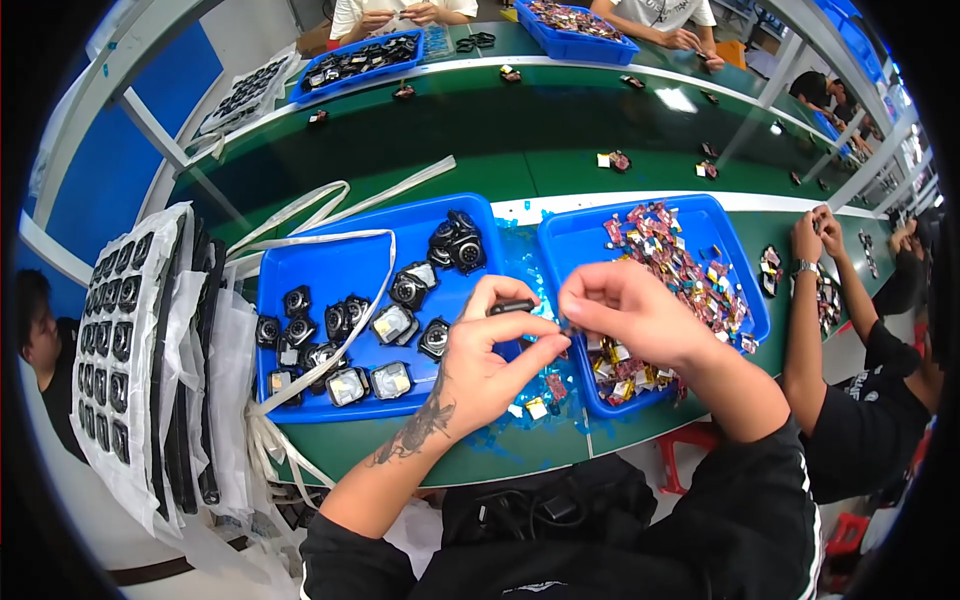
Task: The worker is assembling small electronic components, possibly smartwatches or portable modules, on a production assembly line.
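My left hand (490, 362) is closed around a small black device casing (512, 307), held in front of me between the two blue trays. Thumb and fingers of my right hand (640, 312) are pinched together close to the left fingertips; whatever lies between them is too small to make out. Beside my left hand, the left blue tray (400, 215) holds several black watch-like casings (392, 324). Under and beyond my right hand, the right blue tray (722, 215) carries a heap of small reddish circuit parts (672, 262) with white and yellow pieces.
Stacked foam trays of black casings (125, 330) stand at the left, with loose white straps (265, 430) beside them. Small assemblies (617, 161) lie on the green conveyor (450, 130) ahead. Co-workers sit across and at the right (840, 400). Blue scraps (520, 262) litter the table between the trays.
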A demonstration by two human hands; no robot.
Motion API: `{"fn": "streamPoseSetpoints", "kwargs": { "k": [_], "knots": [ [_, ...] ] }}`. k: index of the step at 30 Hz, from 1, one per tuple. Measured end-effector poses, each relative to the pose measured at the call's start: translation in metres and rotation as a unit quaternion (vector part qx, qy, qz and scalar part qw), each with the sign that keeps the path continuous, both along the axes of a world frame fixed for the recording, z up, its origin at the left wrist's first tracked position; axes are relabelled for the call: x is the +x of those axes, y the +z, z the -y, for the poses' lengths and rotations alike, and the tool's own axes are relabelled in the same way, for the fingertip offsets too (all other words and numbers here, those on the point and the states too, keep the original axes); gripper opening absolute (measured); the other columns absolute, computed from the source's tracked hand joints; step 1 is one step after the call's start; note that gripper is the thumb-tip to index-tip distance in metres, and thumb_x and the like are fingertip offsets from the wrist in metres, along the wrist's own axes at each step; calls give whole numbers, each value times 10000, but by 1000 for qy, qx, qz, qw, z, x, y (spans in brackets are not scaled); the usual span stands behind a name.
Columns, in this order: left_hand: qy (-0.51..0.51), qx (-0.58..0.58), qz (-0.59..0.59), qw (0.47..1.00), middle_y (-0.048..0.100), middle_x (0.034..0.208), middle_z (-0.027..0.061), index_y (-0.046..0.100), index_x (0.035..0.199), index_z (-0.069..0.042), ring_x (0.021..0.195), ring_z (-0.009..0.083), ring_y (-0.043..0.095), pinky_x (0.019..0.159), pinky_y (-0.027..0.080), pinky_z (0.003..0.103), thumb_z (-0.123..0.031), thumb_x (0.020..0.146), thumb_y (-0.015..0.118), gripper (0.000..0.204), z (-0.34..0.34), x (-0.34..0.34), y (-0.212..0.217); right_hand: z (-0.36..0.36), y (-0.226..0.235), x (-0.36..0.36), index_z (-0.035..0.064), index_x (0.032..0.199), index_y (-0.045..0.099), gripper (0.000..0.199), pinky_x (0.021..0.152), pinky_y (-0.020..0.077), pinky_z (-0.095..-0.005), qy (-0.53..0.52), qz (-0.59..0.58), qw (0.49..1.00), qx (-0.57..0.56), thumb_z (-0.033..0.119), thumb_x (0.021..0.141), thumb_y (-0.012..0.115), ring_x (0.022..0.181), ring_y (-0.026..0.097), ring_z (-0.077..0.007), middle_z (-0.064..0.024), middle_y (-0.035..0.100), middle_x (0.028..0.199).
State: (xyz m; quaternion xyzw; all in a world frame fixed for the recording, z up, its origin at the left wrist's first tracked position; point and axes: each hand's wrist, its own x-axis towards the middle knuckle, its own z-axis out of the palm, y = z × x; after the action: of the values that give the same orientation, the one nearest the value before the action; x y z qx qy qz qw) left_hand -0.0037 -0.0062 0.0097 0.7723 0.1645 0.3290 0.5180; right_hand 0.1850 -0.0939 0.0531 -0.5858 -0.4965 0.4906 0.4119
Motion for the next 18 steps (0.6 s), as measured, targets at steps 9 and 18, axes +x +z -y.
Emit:
{"fn": "streamPoseSetpoints", "kwargs": {
  "k": [9, 18],
  "knots": [
    [124, -107, 94, 982, 602, 981, 53, 744, 900, -47, 811, 88, 569, 631, 417, 227, -108, 819, 750, 101, -11, 3, -8, -11, -21, -9, 68, 878, 563, 185, 597, 497, -429, -14, 574, 804, 157, 139, 779, 702, 719, 624, -313, -95, 584, 779],
    [122, -160, 133, 970, 577, 973, 44, 715, 892, -17, 788, 68, 551, 613, 404, 209, -106, 838, 738, 107, -11, 8, -16, 28, -19, -31, 67, 880, 627, 153, 725, 427, -373, 106, 516, 832, 175, 142, 772, 705, 816, 564, -243, -64, 569, 860]
  ]
}}
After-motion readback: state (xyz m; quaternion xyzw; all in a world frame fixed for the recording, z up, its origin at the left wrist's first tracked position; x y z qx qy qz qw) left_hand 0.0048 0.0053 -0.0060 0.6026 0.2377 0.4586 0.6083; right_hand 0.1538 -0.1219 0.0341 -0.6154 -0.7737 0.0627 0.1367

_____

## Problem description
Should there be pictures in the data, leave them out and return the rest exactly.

## Result for this task
Task: The worker is assembling small electronic components, possibly smartwatches or portable modules, on a production assembly line.
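My left hand (490, 362) is closed around a small black device casing (512, 307), held in front of me between the two blue trays. Thumb and fingers of my right hand (640, 312) are pinched together close to the left fingertips; whatever lies between them is too small to make out. Beside my left hand, the left blue tray (400, 215) holds several black watch-like casings (392, 324). Under and beyond my right hand, the right blue tray (722, 215) carries a heap of small reddish circuit parts (672, 262) with white and yellow pieces.
Stacked foam trays of black casings (125, 330) stand at the left, with loose white straps (265, 430) beside them. Small assemblies (617, 161) lie on the green conveyor (450, 130) ahead. Co-workers sit across and at the right (840, 400). Blue scraps (520, 262) litter the table between the trays.
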A demonstration by two human hands; no robot.
Motion API: `{"fn": "streamPoseSetpoints", "kwargs": { "k": [_], "knots": [ [_, ...] ] }}`. k: index of the step at 30 Hz, from 1, one per tuple. Measured end-effector poses, each relative to the pose measured at the call's start: translation in metres and rotation as a unit quaternion (vector part qx, qy, qz and scalar part qw), each with the sign that keeps the path continuous, both along the axes of a world frame fixed for the recording, z up, its origin at the left wrist's first tracked position; axes are relabelled for the call: x is the +x of those axes, y the +z, z the -y, for the poses' lengths and rotations alike, and the tool's own axes are relabelled in the same way, for the fingertip offsets too (all other words and numbers here, those on the point and the states too, keep the original axes); gripper opening absolute (measured); the other columns absolute, computed from the source's tracked hand joints; step 1 is one step after the call's start; note that gripper is the thumb-tip to index-tip distance in metres, and thumb_x and the like are fingertip offsets from the wrist in metres, along the wrist's own axes at each step; calls give whole numbers, each value times 10000, but by 1000 for qy, qx, qz, qw, z, x, y (spans in brackets are not scaled); the usual span stands behind a name.
Columns, in this order: left_hand: qy (-0.51..0.51), qx (-0.58..0.58), qz (-0.59..0.59), qw (0.47..1.00), middle_y (-0.048..0.100), middle_x (0.034..0.208), middle_z (-0.027..0.061), index_y (-0.046..0.100), index_x (0.035..0.199), index_z (-0.069..0.042), ring_x (0.021..0.195), ring_z (-0.009..0.083), ring_y (-0.043..0.095), pinky_x (0.019..0.159), pinky_y (-0.027..0.080), pinky_z (0.003..0.103), thumb_z (-0.123..0.031), thumb_x (0.020..0.146), thumb_y (-0.015..0.118), gripper (0.000..0.204), z (-0.34..0.34), x (-0.34..0.34), y (-0.212..0.217); right_hand: z (-0.36..0.36), y (-0.226..0.235), x (-0.36..0.36), index_z (-0.035..0.064), index_x (0.032..0.199), index_y (-0.045..0.099), gripper (0.000..0.199), pinky_x (0.021..0.152), pinky_y (-0.020..0.077), pinky_z (-0.095..-0.005), qy (-0.53..0.52), qz (-0.59..0.58), qw (0.49..1.00), qx (-0.57..0.56), thumb_z (-0.033..0.119), thumb_x (0.021..0.141), thumb_y (-0.012..0.115), ring_x (0.022..0.181), ring_y (-0.026..0.097), ring_z (-0.077..0.007), middle_z (-0.064..0.024), middle_y (-0.035..0.100), middle_x (0.028..0.199).
State: (xyz m; quaternion xyzw; all in a world frame fixed for the recording, z up, its origin at the left wrist's first tracked position; point and axes: each hand's wrist, its own x-axis towards the middle knuckle, its own z-axis out of the palm, y = z × x; after the action: of the values that give the same orientation, the one nearest the value before the action; x y z qx qy qz qw) left_hand -0.0037 -0.0062 0.0097 0.7723 0.1645 0.3290 0.5180; right_hand 0.1850 -0.0939 0.0531 -0.5858 -0.4965 0.4906 0.4119
Motion for the next 18 steps (0.6 s), as measured, targets at steps 9 and 18, axes +x +z -y.
Emit:
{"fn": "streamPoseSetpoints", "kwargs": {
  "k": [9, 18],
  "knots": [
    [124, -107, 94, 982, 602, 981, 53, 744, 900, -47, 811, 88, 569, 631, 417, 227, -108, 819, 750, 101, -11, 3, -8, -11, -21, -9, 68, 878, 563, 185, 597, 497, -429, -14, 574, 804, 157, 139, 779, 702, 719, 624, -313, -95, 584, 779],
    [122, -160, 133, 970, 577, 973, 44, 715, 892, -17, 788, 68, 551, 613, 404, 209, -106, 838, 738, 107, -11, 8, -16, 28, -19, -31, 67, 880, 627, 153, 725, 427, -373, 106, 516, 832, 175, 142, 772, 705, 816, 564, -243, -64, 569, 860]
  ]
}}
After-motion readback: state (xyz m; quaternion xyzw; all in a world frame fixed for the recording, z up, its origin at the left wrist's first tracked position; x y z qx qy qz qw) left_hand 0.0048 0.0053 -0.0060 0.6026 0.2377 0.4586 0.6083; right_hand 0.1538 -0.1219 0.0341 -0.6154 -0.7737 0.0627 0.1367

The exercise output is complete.